La pianura si estende a perdita d’occhio. Pochi alberi. Il Naviglio Grande. Siamo a due passi da Milano. A Sud della metropoli è ancora campagna. Quella vera, fatta di fatica, terreni da dissodare, acqua, fertilizzanti. I ritmi non sono quelli frenetici della vicina metropoli, ma quelli dettati dalle stagioni e dalle esigenze della semina e del raccolto. È questo il clima che si respira ad Albairate quando si entra nell’Antica riseria Tarantola della Bruciata, l’azienda che fornisce a CELIM il riso che poi viene venduto sui sagrati delle parrocchie e il cui ricavato viene destinato ai progetti nei Paesi in via di sviluppo.

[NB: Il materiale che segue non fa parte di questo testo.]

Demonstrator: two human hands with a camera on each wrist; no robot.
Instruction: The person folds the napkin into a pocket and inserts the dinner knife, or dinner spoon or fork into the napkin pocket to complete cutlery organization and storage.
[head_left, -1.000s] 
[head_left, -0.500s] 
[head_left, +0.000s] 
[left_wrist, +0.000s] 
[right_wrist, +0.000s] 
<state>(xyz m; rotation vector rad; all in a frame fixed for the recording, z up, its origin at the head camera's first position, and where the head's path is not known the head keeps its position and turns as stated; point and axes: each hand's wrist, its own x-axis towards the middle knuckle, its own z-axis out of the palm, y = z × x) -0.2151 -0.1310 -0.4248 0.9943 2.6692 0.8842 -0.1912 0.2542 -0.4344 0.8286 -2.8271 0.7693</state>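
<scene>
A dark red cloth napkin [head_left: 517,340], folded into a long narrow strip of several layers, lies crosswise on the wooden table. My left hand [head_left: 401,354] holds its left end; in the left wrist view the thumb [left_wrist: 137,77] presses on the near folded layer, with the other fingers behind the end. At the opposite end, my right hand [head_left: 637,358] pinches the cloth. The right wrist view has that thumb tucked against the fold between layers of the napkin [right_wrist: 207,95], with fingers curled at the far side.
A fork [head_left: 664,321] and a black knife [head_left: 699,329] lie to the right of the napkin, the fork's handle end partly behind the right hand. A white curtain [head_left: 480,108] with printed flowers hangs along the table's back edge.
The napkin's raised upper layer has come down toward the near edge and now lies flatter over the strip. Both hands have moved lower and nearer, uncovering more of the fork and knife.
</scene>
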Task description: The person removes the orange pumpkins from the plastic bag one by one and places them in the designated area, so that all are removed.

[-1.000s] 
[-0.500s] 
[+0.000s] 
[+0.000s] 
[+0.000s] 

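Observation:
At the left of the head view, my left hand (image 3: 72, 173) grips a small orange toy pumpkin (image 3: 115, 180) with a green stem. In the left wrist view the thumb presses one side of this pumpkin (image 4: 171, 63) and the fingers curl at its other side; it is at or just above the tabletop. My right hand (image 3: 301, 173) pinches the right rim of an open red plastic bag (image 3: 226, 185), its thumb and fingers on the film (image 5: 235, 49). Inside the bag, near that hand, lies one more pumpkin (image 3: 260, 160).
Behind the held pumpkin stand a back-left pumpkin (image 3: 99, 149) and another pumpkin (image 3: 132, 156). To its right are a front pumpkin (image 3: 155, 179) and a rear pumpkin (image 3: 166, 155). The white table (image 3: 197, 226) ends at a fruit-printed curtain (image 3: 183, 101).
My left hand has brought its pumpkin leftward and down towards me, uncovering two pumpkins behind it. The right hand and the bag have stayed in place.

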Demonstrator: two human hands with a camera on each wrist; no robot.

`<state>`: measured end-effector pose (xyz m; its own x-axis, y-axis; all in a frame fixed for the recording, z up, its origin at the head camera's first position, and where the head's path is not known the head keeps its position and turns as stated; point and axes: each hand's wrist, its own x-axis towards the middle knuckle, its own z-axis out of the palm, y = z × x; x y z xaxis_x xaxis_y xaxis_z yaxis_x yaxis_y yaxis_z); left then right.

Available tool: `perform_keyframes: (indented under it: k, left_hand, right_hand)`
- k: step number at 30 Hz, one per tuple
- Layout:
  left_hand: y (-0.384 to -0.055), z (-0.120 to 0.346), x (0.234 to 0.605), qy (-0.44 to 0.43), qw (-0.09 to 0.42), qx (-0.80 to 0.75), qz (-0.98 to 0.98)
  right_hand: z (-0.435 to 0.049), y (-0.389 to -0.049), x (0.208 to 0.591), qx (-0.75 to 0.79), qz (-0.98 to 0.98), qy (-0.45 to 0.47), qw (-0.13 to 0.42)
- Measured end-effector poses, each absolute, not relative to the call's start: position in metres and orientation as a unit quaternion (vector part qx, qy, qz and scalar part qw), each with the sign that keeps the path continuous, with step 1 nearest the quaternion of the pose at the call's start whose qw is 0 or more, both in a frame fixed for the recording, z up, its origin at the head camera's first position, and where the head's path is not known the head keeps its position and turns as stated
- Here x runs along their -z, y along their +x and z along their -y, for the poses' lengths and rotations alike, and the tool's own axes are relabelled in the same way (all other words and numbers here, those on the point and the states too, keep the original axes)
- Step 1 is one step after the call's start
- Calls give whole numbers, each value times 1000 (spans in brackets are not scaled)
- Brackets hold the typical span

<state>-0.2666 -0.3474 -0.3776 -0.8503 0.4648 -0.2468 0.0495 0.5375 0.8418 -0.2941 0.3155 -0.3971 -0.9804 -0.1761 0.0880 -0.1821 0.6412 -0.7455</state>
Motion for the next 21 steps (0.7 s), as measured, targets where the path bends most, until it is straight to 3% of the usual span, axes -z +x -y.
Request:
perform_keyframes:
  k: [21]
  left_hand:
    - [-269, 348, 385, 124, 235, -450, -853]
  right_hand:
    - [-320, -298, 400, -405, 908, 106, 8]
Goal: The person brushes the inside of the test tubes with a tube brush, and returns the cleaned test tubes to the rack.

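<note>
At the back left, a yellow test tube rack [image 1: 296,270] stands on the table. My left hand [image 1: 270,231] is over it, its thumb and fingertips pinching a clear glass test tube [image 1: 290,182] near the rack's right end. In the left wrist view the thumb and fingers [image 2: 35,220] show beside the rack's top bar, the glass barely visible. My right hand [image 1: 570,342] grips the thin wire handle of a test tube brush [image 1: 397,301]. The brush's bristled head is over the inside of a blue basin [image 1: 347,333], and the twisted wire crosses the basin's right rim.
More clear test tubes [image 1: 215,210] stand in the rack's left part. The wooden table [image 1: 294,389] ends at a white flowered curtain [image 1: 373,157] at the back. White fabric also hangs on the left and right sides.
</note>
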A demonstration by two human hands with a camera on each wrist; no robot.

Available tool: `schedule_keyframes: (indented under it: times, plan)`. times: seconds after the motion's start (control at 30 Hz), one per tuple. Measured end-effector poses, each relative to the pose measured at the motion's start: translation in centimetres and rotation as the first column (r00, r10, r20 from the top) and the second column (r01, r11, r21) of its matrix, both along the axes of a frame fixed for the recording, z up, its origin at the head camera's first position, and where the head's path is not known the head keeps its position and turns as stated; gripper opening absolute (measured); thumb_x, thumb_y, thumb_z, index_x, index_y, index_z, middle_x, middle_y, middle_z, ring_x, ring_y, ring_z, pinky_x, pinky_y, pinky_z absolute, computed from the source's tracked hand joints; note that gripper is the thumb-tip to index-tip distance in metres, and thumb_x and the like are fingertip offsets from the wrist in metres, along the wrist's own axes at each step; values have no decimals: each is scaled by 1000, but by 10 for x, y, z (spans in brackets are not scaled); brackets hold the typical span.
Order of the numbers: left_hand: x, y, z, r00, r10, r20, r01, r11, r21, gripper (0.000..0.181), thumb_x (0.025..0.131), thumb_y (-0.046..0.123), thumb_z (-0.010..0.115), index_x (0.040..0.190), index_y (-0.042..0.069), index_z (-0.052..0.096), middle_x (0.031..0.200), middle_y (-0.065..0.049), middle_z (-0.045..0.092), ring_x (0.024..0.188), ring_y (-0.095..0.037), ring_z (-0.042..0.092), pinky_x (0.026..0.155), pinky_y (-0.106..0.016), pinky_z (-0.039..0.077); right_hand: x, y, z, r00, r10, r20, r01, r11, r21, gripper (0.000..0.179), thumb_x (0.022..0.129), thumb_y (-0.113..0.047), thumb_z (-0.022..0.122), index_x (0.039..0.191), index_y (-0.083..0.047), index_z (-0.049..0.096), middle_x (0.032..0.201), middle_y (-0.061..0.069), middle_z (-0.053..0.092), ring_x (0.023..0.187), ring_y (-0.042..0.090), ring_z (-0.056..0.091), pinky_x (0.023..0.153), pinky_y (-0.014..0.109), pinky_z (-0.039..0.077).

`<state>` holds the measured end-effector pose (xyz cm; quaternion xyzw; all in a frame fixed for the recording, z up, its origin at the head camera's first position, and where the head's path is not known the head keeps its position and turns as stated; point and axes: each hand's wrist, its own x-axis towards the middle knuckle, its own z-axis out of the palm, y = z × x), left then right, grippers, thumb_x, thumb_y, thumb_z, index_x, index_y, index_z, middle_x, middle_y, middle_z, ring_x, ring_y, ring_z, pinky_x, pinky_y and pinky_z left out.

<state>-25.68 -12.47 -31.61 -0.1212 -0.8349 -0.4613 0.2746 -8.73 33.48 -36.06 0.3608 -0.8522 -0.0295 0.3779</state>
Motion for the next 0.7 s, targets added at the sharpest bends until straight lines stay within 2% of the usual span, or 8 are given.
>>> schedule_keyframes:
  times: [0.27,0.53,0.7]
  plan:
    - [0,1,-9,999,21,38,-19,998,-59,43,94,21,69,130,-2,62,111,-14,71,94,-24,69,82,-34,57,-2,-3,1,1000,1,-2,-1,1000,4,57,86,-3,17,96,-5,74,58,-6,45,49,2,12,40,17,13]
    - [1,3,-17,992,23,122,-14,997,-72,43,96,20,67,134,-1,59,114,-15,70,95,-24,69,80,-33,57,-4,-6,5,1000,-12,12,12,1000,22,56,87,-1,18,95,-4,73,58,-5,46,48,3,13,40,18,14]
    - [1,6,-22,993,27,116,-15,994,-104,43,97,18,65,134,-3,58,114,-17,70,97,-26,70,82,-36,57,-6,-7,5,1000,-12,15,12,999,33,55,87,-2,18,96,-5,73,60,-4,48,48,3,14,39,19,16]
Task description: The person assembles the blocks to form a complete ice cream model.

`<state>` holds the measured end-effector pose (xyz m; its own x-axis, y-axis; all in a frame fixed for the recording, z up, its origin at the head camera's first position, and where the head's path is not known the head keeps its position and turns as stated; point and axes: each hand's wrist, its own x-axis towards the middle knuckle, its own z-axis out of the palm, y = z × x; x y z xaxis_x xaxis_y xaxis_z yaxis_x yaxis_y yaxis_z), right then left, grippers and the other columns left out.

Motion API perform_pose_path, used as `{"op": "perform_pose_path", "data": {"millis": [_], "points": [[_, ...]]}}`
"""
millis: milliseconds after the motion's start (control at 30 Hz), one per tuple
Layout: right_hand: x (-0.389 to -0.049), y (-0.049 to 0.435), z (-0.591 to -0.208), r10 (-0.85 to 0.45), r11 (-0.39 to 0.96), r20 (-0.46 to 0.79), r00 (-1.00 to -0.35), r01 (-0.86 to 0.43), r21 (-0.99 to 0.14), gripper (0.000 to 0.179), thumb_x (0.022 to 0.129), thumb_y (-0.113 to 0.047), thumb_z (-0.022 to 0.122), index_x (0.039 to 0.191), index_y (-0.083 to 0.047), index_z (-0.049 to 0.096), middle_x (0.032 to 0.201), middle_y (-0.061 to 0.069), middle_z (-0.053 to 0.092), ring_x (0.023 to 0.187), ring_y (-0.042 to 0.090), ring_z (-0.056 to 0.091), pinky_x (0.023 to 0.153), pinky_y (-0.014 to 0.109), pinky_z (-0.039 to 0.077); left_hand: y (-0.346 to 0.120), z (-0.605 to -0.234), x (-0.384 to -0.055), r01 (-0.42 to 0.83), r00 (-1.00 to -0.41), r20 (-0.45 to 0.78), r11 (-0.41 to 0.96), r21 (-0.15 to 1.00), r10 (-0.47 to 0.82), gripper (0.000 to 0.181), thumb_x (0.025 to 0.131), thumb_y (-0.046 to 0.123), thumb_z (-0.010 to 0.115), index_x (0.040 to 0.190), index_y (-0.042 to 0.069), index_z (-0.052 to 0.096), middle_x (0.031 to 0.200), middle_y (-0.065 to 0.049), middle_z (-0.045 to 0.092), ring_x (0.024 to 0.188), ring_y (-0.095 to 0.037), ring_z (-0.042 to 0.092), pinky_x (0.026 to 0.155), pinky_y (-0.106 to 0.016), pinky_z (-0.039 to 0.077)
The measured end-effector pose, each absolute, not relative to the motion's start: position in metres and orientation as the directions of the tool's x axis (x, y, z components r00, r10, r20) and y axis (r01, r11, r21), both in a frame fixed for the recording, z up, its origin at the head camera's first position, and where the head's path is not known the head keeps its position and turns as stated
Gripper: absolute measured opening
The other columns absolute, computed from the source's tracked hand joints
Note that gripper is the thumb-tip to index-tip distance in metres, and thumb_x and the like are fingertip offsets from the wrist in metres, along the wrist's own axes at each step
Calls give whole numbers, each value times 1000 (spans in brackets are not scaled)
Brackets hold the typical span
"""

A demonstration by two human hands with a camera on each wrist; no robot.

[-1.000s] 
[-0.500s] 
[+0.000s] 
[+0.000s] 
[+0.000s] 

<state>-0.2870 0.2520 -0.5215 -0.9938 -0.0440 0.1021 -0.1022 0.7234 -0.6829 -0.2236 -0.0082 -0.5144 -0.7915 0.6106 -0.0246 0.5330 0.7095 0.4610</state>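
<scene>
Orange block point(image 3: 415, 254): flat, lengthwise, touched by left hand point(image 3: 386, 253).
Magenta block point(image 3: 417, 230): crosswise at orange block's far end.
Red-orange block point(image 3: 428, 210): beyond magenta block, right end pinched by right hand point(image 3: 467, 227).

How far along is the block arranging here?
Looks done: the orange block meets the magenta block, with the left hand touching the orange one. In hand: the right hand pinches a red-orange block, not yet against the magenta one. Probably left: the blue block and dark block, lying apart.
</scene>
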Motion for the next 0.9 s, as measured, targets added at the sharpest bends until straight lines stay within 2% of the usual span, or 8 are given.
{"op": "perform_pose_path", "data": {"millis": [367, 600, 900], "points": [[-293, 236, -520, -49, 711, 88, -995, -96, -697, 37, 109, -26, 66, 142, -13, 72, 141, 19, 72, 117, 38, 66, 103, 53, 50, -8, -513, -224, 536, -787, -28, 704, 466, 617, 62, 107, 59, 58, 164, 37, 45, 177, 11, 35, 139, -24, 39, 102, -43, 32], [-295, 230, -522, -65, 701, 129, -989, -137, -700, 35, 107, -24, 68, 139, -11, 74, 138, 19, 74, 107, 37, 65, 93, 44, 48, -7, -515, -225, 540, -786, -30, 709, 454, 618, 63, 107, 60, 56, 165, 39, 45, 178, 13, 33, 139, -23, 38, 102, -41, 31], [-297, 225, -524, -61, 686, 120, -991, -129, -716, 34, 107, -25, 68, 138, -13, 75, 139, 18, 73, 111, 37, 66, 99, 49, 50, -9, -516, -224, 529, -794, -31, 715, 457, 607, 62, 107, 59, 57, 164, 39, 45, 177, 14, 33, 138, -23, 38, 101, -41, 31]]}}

La riseria affonda le sue radici nella storia. Durante l’assedio di Milano del 1160, il Barbarossa mise a ferro e fuoco l’abbiatense, distruggendo il paese di Ravello ubicato nell’attuale località Bruciata di Albairate. A quella devastazione resistette solo il vecchio mulino perché circondato da un corso d’acqua che fermò l’avanzata delle fiamme. Dal 1910 quel mulino è di proprietà della famiglia Tarantola che vi ha impiantato la riseria che oggi è una delle più note aziende dell’abbiatense. «Fino agli anni Ottanta – spiega Giovanni Tarantola – macinavamo riso, mais e frumento. Nel 1987 quando la gestione è passata a me, Cesare e Luigi, l’azienda si è dedicata esclusivamente al riso. Originariamente il mulino era spinto dalla forza dell’acqua di una roggia. Con il tempo, l’acqua è stata sostituita dalla corrente elettrica e sono stati introdotti macchinari basati sulle più moderne tecnologie e in grado di fornire prodotti di elevata qualità. La nostra riseria è stata una delle prime ad avere il marchio controllo-qualità Demeter per la commercializzazione di riso prodotto in maniera biologica e biodinamica, senza l’uso di sostanze chimiche».
Oggi, la riseria Tarantola è una realtà che conta una decina di dipendenti e si rivolge al dettaglio, tramite lo spaccio aziendale, e ad alcuni distributori (che poi rivendono a gastronomie). «Trattattiamo diverse qualità di riso – continua Giovanni Tarantola -: Carnaroli, Arborio, Roma, Baldo, Padano, Ribe, Balilla, Loto, Drago, Ariente, Tahi Bonet, Vialone nano, Ribe parboiled. Ma anche risi biologici come il venere integrale e il rosso integrale. Provengono tutti dalle migliori zone di coltivazione e vengono lavorati con estrema cura applicando a metodi antichi la più avanzata tecnologia che garantisce inalterate le caratteristiche organolettiche». Il chicco viene pulito, sbucciato, raffinato per abrasione (quindi senza prodotti chimici), selezionato e poi confezionato sottovuoto.
Quello dei Tarantola è un riso tutto italiano. «Nella nostra zona – osserva -, la coltivazione del riso ha soppiantato quelle del mais e del frumento e anche l’allevamento. Il riso è una produzione che va seguita in tutte le sue fasi, ma offre una buona resa. Attualmente sono state introdotte anche qualità che si coltivano a secco che richiedono meno utilizzo di acqua».
Con CELIM è nato un rapporto circa un anno fa. «Quando ci è stato proposto – conclude Tarantola – abbiamo accettato con piacere. Ci fa piacere collaborare con un’organizzazione che lavora su progetti di sviluppo e ci fa piacere che proprio dalla vendita del riso venga una parte delle risorse per questi progetti. Questa iniziativa fa parte di una sensibilità sociale che sentiamo nostra e che ci arricchisce sia come uomini sia come imprenditori».